The approach of Queller is contrasted with his other, younger and slightly gung-ho colleagues in the organization. Miranda Powers, the callow executive assistant of security in the Dar Embassy, too, is an endearing character, who gets the reader’s sympathy when the CIA investigating officer who arrives in Dar following the bombings tries to pin the blame on her for lapses in security. The chain of events that brings Nick Karolides and Miranda together and sucks them into the vortex of events is utterly believable. 

By contrast the depiction of Khaled, the junior member of the terrorist group, is somewhat formulaic, if not exactly weak. Khaled—Foden apparently based this character on a real-life Zanzibari terrorist, Khalfan Kamis Mohammed, who was sentenced to life imprisonment in a federal court in New York for his role in the 1998 bombing—is recruited to Al Qaeda after he finds his parents murdered in their house; an Al-Qaeda ‘recruiting agent’ convinces Khaled that the parents were murdered by the Americans for the father’s link with Al-Qaeda. Khaled is depicted as a gullible young Muslim man who joins Al-Qaeda not because he is brainwashed into believing Bin Laden’s, hateful, violent rhetoric but because he identifies the America, the geo-political entity, as responsible for the murder of his parents. Khaled is a simple, probably not excessively bright, man. Foden brilliantly brings to fore the confused state of what passes for Khaled’s mind and the ambivalence towards the method espoused by Bin Laden’s brand of Islam to achieve eternal bliss by a subtle change in the narrative style: the sentences become short, more passive, bringing into relief the passive, helpless flotsam that has becomes Khaled’s life. Formulaic it might be, Khaled’s predicament does not fail to move the reader. As the war on terror rages on in Afghanistan, you cannot help thinking that there is no more effective advertisements for Al-Qaeda than the  innocent civilians ‘collaterally damaged’ by the American drones.  

Foden (who grew up in Africa) writes about Africa with great tenderness and compassion , without, at  any time, descending into patronizing sympathy or excessive sentimentality. As the novel slowly builds up towards the climax, Foden describes in rich detail the ecology of the islands surrounding Tanzania. It probably dilutes the focus of the novel (if Foden’s intention was solely to write a thriller) it is no less insightful and enjoyable for that. This is a writer who clearly has a great fondness for Africa.

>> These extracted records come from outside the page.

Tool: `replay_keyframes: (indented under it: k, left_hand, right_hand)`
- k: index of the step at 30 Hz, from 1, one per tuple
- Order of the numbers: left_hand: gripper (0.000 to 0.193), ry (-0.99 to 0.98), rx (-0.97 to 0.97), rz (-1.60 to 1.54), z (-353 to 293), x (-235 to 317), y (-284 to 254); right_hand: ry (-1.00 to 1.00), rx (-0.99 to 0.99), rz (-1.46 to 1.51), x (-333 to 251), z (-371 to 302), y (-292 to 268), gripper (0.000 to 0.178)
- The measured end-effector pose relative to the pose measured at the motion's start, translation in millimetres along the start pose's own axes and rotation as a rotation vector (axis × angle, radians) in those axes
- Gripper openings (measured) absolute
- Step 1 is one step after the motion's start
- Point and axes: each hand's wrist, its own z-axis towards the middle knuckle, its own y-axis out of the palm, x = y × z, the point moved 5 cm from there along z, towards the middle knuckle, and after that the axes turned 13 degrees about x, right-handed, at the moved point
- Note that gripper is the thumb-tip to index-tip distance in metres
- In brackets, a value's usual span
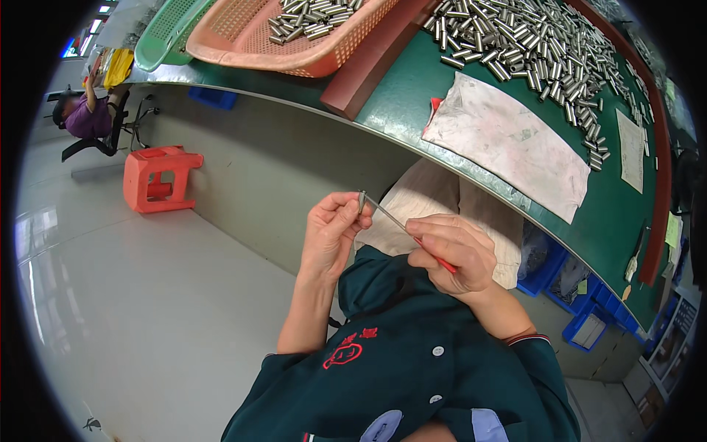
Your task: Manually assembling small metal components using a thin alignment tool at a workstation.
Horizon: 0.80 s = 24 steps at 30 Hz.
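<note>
Between the thumb and fingers of my left hand is a small metal cylinder, held over my lap. My right hand grips a thin tool with a steel shaft and a red handle. The shaft points at the upper end of the cylinder; whether its tip is inside or only touching, I cannot tell. On the green table beyond my hands lies a stained white cloth. Behind the cloth spreads a large heap of similar metal cylinders.
A pink basket with more cylinders overhangs the table edge, beside a green basket. Reddish-brown rails border the heap. Blue bins sit under the table at right. On the left floor are a red stool and a seated person.
</note>
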Motion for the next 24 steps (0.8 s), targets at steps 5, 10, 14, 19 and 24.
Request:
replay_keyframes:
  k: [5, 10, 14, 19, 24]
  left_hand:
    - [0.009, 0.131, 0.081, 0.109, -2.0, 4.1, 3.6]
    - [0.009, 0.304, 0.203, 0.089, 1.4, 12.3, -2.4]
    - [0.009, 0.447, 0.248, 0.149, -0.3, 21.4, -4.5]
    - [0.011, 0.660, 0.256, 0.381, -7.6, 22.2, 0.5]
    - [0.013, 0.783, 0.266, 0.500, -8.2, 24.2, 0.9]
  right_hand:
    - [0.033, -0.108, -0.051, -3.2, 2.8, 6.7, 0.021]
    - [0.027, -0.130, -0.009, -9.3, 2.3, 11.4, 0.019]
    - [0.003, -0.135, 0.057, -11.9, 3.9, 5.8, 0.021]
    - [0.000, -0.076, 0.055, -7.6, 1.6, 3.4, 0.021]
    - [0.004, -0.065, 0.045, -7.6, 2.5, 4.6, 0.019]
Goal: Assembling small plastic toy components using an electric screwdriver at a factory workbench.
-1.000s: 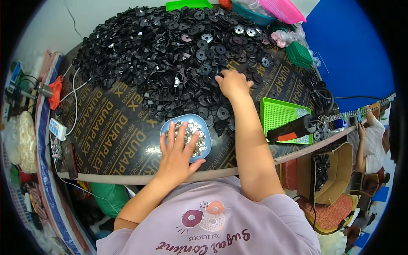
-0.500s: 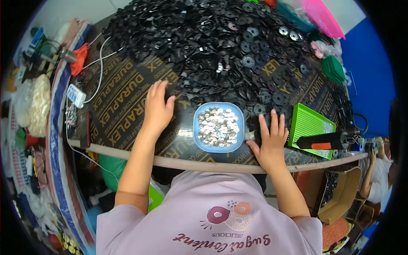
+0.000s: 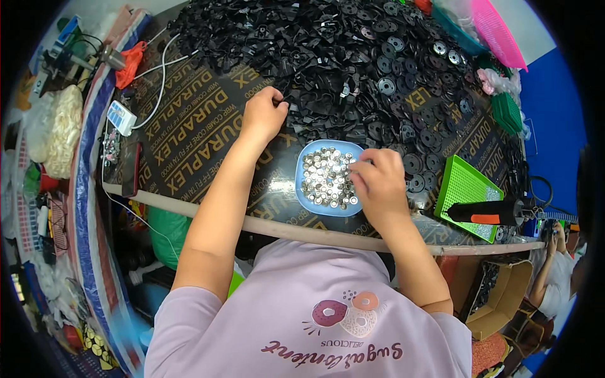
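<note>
A blue square dish (image 3: 302,196) holds many small round silver metal pieces (image 3: 329,176). Over the dish's right side is my right hand (image 3: 384,186), thumb and fingers drawn together in a pinch at the metal pieces. What sits between those fingertips is too small to make out. At the left edge of a large heap of black plastic parts (image 3: 302,69), my left hand (image 3: 265,114) reaches in with curled fingers. Its fingertips are against the black parts, and I cannot see clearly what they grip.
Right of the dish, a green mesh basket (image 3: 463,183) holds small clear pieces, with a black and orange tool (image 3: 488,214) across it. Black discs (image 3: 413,164) lie nearby. A white power strip (image 3: 120,118) and a dark phone (image 3: 132,169) are at left. Another person (image 3: 554,271) sits far right.
My left hand has moved forward and right to the heap, its fingers curling. My right hand has lifted off the table, moved left over the dish and closed into a pinch.
</note>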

Gile's Foden's debut novel, The Last King of Scotland, became a worldwide best-seller and was also made into a successful Hollywood film. His subsequent novels (he has written three more) have not reached the dizzy height of The Last King of Scotland. Which is a shame; Foden is a mightily talented writer. Zanzibar is more than just an entertaining thriller. It is a novel that exudes ideas, and is very impressive in its attempt to understand ‘the enemy’ that goes beyond the ridiculous, two-dimensional, demonizing stereotype that seems to hold sway these days. A very wise novel.